» **Work order**:
Of the records that follow, copy only the lines from the line containing "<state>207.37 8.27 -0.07" to the line containing "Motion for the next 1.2", both included, exactly as written.

» **Supplied records**:
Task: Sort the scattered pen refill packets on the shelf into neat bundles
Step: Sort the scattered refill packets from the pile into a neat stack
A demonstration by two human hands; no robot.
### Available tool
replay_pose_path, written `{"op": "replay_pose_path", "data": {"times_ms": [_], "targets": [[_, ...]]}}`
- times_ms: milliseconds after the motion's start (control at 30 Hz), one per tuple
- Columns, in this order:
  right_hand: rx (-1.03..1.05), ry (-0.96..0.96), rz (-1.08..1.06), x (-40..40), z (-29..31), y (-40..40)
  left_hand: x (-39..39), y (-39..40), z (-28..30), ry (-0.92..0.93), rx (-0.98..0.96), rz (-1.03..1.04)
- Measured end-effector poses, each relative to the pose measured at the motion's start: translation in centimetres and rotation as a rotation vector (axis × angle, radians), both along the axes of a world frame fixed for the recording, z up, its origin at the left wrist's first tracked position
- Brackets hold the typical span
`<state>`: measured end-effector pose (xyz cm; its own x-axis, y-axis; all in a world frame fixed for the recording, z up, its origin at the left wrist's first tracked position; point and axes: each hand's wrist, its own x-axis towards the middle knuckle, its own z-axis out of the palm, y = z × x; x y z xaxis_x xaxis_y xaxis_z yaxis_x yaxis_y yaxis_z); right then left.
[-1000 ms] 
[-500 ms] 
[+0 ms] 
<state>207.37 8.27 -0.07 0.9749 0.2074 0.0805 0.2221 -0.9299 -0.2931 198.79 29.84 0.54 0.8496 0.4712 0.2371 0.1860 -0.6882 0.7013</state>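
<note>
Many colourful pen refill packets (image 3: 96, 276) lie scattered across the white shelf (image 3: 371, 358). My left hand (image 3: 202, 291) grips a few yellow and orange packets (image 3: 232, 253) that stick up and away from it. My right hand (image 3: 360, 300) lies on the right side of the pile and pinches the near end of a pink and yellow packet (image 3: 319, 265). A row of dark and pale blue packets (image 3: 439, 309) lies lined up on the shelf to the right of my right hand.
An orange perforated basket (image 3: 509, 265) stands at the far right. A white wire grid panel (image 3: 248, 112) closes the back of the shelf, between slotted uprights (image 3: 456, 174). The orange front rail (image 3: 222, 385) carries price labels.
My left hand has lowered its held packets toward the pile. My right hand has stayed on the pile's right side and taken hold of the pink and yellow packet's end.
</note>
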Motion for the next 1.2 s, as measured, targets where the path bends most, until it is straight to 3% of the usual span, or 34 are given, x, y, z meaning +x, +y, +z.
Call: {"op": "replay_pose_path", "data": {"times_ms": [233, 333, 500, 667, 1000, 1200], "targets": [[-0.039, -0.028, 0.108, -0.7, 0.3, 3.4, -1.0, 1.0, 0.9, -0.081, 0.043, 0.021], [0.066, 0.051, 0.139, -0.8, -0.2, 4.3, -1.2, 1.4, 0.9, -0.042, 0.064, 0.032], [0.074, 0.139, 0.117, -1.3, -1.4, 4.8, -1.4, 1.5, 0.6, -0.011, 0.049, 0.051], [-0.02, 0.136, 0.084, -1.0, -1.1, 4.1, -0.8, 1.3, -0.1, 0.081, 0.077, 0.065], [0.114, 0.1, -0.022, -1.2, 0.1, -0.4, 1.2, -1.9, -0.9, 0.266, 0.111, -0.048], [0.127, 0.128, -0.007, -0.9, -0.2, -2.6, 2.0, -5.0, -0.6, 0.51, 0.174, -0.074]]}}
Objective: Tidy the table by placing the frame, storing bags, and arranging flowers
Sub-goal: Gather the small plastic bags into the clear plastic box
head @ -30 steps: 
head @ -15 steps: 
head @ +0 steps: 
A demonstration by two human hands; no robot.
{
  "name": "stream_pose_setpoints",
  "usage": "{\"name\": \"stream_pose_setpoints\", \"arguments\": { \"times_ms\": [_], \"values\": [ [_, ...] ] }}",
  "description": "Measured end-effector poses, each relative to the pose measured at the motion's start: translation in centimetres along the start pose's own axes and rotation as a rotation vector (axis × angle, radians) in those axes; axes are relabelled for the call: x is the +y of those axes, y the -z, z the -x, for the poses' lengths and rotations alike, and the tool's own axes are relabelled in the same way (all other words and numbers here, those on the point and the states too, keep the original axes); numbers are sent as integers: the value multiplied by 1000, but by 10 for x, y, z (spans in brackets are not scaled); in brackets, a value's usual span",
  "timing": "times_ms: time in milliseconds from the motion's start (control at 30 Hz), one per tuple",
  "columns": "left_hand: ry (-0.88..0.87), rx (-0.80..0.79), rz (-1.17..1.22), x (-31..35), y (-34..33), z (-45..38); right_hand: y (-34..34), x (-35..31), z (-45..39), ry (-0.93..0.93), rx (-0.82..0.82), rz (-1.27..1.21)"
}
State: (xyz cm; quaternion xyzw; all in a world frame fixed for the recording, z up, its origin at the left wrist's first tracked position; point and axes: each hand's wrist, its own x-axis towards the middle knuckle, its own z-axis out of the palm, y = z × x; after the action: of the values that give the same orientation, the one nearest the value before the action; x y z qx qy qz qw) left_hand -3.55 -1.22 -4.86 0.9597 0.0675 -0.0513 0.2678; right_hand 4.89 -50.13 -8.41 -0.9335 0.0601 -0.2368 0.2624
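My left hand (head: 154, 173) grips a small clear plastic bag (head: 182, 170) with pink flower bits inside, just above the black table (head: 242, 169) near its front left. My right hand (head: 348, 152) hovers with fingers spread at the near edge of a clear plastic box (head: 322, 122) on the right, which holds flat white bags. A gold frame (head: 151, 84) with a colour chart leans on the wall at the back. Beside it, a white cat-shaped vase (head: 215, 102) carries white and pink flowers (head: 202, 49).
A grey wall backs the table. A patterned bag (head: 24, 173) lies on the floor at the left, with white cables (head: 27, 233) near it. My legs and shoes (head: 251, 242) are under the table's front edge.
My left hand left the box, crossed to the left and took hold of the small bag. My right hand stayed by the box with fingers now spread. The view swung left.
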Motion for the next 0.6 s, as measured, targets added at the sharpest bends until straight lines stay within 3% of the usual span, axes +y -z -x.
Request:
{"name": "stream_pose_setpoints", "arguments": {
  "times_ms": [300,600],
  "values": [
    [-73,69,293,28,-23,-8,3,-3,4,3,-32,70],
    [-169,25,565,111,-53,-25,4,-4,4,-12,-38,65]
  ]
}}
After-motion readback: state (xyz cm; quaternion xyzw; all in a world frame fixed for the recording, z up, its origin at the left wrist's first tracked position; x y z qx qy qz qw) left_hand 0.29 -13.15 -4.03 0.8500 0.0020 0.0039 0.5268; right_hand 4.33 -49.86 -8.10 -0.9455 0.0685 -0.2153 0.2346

» **Result of this task**:
<state>207.37 8.27 -0.07 0.9749 0.2074 0.0805 0.2221 -0.9299 -0.2931 198.79 29.84 0.54 0.8496 0.4712 0.2371 0.1860 -0.6882 0.7013</state>
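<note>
Many colourful pen refill packets (image 3: 96, 276) lie scattered across the white shelf (image 3: 371, 358). My left hand (image 3: 202, 291) grips a few yellow and orange packets (image 3: 232, 253) that stick up and away from it. My right hand (image 3: 360, 300) lies on the right side of the pile and pinches the near end of a pink and yellow packet (image 3: 319, 265). A row of dark and pale blue packets (image 3: 439, 309) lies lined up on the shelf to the right of my right hand.
An orange perforated basket (image 3: 509, 265) stands at the far right. A white wire grid panel (image 3: 248, 112) closes the back of the shelf, between slotted uprights (image 3: 456, 174). The orange front rail (image 3: 222, 385) carries price labels.
My left hand has lowered its held packets toward the pile. My right hand has stayed on the pile's right side and taken hold of the pink and yellow packet's end.
</note>
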Motion for the next 1.2 s, as measured, targets where the path bends most, until it is straight to 3% of the usual span, or 34 are given, x, y, z meaning +x, +y, +z.

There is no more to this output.